第7章 7
アーサーの部屋を後にして私室目指して歩いていると…
「アナスタシア」
不意に背後から呼びかけられる。声に反応して振り返ると
「テオさん…?」
テオドルスさんが立っていた。
「日中お前が1人で居るのは珍しいな。屋敷の奴らの手伝いは無いのか?」
「今日は特に何も言われていません。実は今までアーサーさんの部屋に居たのですが、もしかして私に御用でしたか?」
そういえば、早朝に目覚めてアーサーの部屋へお邪魔して…
いったい何時間眠って居たんだろう…
「アーサーの部屋に?」
私の返事にテオさんは少し驚いたような反応を見せる。
「はい。早朝に目が覚めてお屋敷を探索していたら、偶然アーサーさんの部屋から明かりが漏れていて…

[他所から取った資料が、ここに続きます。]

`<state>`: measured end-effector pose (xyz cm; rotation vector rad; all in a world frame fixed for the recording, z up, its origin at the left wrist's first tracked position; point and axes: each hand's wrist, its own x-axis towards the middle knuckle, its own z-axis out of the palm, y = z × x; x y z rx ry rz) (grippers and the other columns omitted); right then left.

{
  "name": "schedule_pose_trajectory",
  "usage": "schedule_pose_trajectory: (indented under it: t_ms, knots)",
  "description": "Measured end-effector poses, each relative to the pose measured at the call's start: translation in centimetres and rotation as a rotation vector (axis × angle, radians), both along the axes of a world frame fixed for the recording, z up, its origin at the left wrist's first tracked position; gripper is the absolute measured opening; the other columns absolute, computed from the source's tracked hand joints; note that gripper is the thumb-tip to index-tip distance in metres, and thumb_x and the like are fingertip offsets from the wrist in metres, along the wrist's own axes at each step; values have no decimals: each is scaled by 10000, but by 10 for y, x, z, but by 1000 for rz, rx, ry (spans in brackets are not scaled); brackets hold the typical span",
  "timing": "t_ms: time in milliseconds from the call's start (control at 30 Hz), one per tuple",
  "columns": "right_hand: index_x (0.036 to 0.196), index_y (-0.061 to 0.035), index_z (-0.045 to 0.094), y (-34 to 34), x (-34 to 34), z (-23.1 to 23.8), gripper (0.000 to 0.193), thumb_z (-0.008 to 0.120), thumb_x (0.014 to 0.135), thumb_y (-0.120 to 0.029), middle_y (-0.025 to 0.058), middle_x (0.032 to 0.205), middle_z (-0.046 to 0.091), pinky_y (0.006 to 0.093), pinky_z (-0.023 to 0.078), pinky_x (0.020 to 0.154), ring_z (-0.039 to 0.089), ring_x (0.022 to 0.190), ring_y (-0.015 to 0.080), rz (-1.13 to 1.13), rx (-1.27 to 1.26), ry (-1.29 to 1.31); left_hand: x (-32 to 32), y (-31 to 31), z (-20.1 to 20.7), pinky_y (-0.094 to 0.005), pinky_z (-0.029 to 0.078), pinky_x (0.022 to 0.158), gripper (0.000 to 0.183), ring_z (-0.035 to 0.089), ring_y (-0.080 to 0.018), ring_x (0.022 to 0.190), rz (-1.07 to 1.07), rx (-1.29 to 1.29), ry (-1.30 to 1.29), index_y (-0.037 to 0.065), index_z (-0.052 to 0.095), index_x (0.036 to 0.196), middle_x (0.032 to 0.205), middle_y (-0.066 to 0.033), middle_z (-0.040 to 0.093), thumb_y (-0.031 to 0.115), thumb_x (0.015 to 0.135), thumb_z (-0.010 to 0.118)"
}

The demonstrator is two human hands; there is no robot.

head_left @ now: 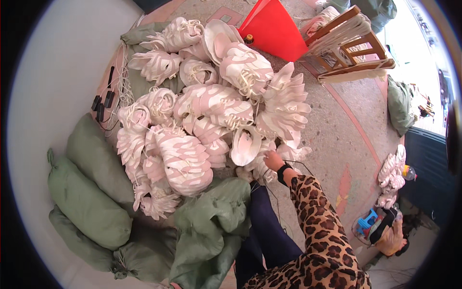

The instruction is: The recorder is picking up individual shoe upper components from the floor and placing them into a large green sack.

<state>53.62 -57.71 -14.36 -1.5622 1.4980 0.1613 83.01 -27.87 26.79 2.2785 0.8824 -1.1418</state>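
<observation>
My right hand (273,161), with a black band at the wrist, reaches from a leopard-print sleeve to the near right edge of a heap of shoe uppers. Its fingers look closed on a bundle of shoe uppers (261,169), white and pink, though the fingertips are partly hidden. Just left of that hand, a single upper (246,145) lies with its opening facing up. Other nested bundles (185,161) are tied with pale cord. At the bottom edge, only a small skin-coloured patch shows beside the loose green sack (207,226), perhaps my left hand; its fingers are hidden.
Stuffed green sacks (89,202) lie along the left wall. Behind the heap stands a red panel (276,31), with a wooden frame (356,48) wound in cord to its right. Further right are more uppers (392,173) and a seated person (391,236) beside a blue object.
</observation>
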Motion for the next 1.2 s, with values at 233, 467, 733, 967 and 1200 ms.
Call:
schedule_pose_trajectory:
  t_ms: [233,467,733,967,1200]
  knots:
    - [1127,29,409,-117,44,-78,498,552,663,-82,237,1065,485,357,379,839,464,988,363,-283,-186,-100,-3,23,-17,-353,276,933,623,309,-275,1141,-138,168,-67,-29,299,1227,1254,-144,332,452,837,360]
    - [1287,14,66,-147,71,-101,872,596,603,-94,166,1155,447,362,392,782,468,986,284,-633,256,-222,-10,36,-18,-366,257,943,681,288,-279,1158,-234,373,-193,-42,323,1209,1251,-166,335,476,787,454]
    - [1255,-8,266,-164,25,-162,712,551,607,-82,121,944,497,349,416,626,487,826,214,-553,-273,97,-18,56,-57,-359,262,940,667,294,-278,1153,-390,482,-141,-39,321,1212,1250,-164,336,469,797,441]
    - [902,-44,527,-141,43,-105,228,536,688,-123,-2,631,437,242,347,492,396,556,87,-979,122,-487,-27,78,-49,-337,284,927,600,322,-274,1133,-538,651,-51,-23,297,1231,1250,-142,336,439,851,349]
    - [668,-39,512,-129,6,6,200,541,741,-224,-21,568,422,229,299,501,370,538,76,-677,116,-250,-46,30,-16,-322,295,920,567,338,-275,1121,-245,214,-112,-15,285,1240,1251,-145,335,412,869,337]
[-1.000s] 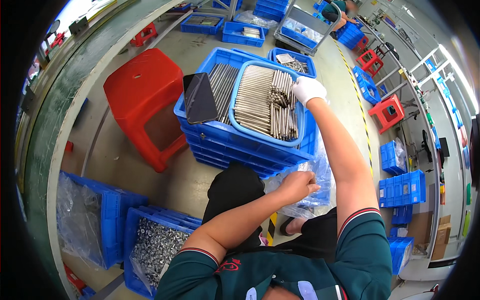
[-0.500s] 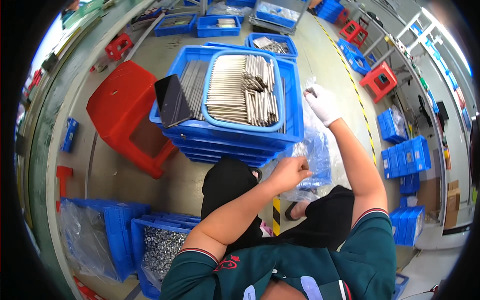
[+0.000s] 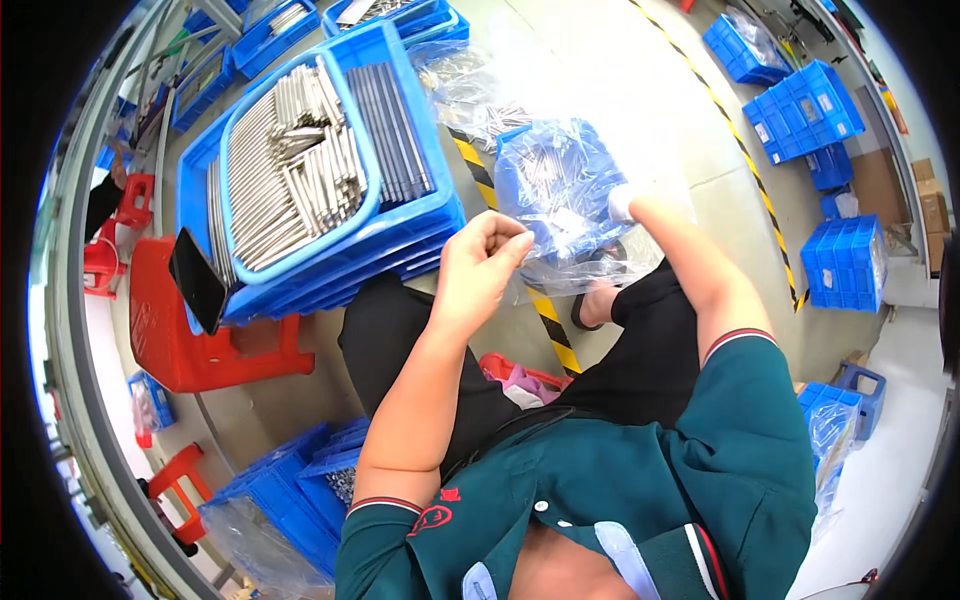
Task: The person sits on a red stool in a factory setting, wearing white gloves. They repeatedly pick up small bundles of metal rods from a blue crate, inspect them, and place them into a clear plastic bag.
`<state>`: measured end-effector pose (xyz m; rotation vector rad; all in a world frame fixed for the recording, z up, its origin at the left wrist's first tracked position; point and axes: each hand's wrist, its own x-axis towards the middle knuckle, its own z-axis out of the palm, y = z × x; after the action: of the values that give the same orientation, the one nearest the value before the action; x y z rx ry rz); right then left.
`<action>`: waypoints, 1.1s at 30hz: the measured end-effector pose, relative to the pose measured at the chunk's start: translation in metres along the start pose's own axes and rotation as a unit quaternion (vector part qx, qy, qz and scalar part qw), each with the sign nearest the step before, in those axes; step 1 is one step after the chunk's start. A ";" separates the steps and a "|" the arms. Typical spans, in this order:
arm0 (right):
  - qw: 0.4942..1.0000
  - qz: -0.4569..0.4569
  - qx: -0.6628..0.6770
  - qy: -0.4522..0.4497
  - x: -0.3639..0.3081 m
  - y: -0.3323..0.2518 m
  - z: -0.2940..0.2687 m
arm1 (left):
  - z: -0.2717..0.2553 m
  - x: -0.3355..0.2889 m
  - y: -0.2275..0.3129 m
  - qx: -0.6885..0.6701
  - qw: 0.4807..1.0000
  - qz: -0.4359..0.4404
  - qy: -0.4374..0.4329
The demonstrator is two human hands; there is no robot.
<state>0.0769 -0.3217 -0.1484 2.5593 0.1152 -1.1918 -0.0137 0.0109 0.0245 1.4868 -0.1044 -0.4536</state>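
Note:
My bare left hand (image 3: pixel 480 262) hovers right of the crate stack, fingers curled in and thumb against the index finger; anything inside is hidden. The white-gloved right hand (image 3: pixel 621 203) is at the right edge of a low blue bin (image 3: pixel 590 140) lined with clear plastic. Its fingers are too washed out to read. Thin metal rods (image 3: pixel 545 170) lie within that plastic. Left of my hands, a light-blue tray (image 3: pixel 372 165) full of silvery metal rods (image 3: pixel 262 190) rests on stacked blue crates (image 3: pixel 425 222). Dark rods (image 3: pixel 388 125) stand in rows beside the tray.
A black phone (image 3: pixel 200 285) leans at the tray's left corner. Red stools (image 3: pixel 165 320) stand beyond it. Blue crates (image 3: pixel 270 490) are low at the left, others (image 3: pixel 805 110) along the right. Yellow-black tape (image 3: pixel 553 335) runs under the bin. More loose rods (image 3: pixel 503 120) lie on plastic behind it.
The view has swung rightward and down, so the crate stack sits further left. My right hand has come down to the plastic-lined bin's edge. My left hand stays curled, now nearer the crates.

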 end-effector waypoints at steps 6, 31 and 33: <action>0.998 -0.028 0.020 0.056 0.008 -0.020 0.034 | 0.008 0.012 -0.008 0.003 0.999 -0.044 -0.005; 0.875 0.114 0.401 0.246 0.291 -0.045 0.043 | 0.008 0.061 -0.009 0.050 0.967 -0.241 -0.071; 0.874 0.107 0.398 0.257 0.294 -0.047 0.045 | 0.005 0.070 -0.003 0.032 0.956 -0.279 -0.079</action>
<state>0.2254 -0.3084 -0.4103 3.4145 -0.6632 -0.4784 0.0481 -0.0189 0.0075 1.5329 0.1851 -1.0335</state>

中を覗いても誰も居なかったので、少し気になって入ってしまったんです。あ、アーサーさんの部屋だと知ったのは彼が部屋に戻ってきてからなんですけど…」
私が説明すると、テオさんは納得したように頷く。
「そうか。いや、アーサーが部屋に他人を入れるのは珍しくてな。あの駄け…あの女以外は…」
あの女、というのはきっとアーサーが愛している人間の女性のことだ。
「もしかして私…アーサーさんに失礼なことをしてしまったのでは…」
きっとアーサーはその女性以外の人を部屋に入れたくは無かったんだ…それなのに私は勝手に入り込んでベッドまで使わせてもらって…
知らなかったとは言え、自分がとてつもなくデリカシーの無いことをしてしまったと気が付き申し訳ない気持ちでいっぱいになる。
「アーサーが何も言わなかったなら気にすることは無いだろう。
少なくとも早朝から今まで居座らせたんだから。」
そんな私の心情を察したのか、テオさんがフォローしてくれる。
「…そういえば、今っていったい何時なのでしょうか?お昼くらい…ですか?」
時間を確認していなかったことに気が付きテオさんに尋ねる。
そんなに長い間居座っていなければいいけど…
「何を言っている?今は15時だ。昼にしては少し遅めだな。」
さらりと告げられた時刻に驚愕してしまう。
15時?そんな…少なくとも10時間程はアーサーさんの部屋に居座ってしまったなんて…
愕然としている私にテオさんが声をかけてくれる。